(REQUIRED ACTION): Copy every line of the following data that includes the string "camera".

(RECORDED DATA):
....
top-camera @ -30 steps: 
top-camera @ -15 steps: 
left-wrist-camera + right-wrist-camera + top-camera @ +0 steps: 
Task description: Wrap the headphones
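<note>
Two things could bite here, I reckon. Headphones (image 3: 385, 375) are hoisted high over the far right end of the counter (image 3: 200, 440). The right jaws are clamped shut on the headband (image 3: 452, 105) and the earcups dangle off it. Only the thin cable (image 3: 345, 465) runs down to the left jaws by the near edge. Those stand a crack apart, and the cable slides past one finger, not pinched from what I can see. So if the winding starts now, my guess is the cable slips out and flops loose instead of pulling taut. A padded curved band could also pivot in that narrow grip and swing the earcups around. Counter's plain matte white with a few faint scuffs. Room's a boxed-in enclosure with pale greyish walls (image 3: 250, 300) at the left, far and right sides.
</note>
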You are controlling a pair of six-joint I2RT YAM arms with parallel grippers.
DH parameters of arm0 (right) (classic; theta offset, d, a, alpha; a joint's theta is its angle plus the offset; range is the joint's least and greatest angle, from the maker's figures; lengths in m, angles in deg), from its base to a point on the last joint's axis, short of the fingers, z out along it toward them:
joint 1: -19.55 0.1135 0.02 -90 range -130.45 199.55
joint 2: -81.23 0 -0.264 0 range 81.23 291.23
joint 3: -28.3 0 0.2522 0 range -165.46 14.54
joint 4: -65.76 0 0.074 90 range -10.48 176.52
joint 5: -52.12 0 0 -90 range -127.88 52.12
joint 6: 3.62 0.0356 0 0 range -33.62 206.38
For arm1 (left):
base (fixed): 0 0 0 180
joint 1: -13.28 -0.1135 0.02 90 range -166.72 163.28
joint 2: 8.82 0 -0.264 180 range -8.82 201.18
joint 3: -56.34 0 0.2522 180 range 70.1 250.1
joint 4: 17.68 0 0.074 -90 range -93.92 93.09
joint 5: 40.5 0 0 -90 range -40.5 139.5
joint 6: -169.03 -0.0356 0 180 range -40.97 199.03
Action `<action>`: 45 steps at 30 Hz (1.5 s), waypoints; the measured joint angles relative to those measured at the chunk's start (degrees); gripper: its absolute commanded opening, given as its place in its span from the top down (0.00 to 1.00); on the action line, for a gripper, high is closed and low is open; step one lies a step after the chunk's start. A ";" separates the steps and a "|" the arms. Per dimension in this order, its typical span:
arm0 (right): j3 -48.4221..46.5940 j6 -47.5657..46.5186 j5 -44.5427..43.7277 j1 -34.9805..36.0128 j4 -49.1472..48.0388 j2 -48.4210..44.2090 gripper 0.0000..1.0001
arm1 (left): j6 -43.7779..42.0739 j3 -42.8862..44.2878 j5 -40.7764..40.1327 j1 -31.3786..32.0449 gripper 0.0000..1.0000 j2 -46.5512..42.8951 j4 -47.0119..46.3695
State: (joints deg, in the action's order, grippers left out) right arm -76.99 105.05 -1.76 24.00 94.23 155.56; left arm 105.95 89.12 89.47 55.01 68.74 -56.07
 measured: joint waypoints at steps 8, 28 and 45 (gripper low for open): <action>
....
(RESULT FOR THIS TASK):
top-camera @ -30 steps: 
top-camera @ -15 steps: 
left-wrist-camera + right-wrist-camera + top-camera @ +0 steps: 

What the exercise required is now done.